| Try it |
Within this material, find every line where the string "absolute" appears, and copy it out.

| Information shown |
☆ ☆ ☆ ☆ ☆

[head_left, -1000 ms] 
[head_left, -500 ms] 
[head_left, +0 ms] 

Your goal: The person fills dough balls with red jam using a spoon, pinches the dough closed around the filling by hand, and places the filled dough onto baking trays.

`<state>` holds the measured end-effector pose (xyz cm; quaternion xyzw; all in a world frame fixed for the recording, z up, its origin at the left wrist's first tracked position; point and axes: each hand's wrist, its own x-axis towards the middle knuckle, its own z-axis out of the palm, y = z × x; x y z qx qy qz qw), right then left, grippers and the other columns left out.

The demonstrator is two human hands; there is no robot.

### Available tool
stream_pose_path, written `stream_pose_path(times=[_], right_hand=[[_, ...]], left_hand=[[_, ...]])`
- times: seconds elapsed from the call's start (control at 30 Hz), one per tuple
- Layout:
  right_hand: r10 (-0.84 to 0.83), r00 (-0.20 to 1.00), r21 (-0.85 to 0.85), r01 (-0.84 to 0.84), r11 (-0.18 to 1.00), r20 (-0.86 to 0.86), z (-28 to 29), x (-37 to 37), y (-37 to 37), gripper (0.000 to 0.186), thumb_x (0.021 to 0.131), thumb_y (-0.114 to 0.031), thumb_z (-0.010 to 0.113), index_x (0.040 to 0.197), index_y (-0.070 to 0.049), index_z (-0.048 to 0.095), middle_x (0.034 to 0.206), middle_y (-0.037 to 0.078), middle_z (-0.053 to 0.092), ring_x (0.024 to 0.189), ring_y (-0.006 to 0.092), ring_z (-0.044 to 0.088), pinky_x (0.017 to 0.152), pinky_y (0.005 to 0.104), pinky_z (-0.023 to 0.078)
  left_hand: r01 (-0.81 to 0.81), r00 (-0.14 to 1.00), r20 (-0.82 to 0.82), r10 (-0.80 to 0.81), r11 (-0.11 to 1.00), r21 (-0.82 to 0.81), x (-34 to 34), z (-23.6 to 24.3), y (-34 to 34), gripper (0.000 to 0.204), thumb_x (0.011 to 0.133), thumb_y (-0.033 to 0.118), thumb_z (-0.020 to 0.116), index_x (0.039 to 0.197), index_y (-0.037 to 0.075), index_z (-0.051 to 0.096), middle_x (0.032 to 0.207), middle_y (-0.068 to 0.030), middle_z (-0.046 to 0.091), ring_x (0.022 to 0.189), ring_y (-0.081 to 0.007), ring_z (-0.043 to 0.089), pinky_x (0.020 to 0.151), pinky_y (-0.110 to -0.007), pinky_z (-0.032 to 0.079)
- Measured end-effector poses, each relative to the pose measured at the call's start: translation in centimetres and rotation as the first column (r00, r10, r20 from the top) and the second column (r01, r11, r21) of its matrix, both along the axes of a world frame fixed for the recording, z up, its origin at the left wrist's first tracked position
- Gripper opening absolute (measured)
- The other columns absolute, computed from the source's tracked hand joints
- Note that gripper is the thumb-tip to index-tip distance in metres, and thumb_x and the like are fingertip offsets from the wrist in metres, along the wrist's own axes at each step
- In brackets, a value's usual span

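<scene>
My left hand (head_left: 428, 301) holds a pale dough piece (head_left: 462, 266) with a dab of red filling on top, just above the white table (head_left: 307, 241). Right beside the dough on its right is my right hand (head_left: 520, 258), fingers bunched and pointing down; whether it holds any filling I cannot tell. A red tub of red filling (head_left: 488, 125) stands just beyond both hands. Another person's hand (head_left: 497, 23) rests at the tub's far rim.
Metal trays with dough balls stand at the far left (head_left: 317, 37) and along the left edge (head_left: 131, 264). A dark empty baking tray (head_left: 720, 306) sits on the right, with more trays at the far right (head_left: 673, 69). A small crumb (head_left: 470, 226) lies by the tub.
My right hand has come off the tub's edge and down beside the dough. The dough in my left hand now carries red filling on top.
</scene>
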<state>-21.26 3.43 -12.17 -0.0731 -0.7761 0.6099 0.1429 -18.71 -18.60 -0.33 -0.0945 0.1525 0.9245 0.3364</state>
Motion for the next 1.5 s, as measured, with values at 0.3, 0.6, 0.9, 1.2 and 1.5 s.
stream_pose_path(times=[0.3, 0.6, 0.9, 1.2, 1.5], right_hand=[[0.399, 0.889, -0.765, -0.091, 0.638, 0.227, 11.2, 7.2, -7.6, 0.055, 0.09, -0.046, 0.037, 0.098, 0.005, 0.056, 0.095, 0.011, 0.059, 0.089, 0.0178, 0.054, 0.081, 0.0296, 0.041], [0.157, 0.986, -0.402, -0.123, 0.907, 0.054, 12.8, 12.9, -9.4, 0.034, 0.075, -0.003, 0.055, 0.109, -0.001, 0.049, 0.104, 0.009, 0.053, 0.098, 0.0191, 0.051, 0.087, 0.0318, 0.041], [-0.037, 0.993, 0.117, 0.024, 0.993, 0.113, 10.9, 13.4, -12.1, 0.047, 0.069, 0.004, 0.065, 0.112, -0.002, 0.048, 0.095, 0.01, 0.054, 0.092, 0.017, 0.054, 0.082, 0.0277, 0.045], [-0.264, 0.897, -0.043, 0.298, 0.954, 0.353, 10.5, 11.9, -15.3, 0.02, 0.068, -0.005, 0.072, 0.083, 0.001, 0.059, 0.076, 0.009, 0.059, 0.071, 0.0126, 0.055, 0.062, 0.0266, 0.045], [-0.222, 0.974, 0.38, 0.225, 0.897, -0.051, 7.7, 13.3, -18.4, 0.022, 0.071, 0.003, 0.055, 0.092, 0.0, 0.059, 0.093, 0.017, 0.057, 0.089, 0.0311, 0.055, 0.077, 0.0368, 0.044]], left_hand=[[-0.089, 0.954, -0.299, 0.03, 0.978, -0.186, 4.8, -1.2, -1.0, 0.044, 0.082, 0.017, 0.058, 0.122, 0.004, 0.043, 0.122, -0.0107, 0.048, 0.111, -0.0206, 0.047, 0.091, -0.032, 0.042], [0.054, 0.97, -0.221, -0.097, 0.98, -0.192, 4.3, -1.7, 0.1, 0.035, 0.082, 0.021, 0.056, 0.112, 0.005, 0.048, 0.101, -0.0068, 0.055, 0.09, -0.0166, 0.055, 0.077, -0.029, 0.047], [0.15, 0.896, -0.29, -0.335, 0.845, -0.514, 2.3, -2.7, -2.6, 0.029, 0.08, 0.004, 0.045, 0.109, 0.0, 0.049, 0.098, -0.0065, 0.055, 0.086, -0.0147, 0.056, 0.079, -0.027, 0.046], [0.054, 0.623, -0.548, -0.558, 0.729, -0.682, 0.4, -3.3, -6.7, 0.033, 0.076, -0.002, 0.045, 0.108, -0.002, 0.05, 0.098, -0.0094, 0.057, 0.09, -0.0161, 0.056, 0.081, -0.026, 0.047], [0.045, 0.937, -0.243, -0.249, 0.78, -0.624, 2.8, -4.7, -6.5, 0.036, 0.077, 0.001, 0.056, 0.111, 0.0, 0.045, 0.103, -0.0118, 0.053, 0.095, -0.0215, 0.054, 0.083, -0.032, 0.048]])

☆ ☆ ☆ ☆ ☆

| Exercise answer |
- Gripper opening absolute (measured)
- The other columns absolute, computed from the source's tracked hand joints

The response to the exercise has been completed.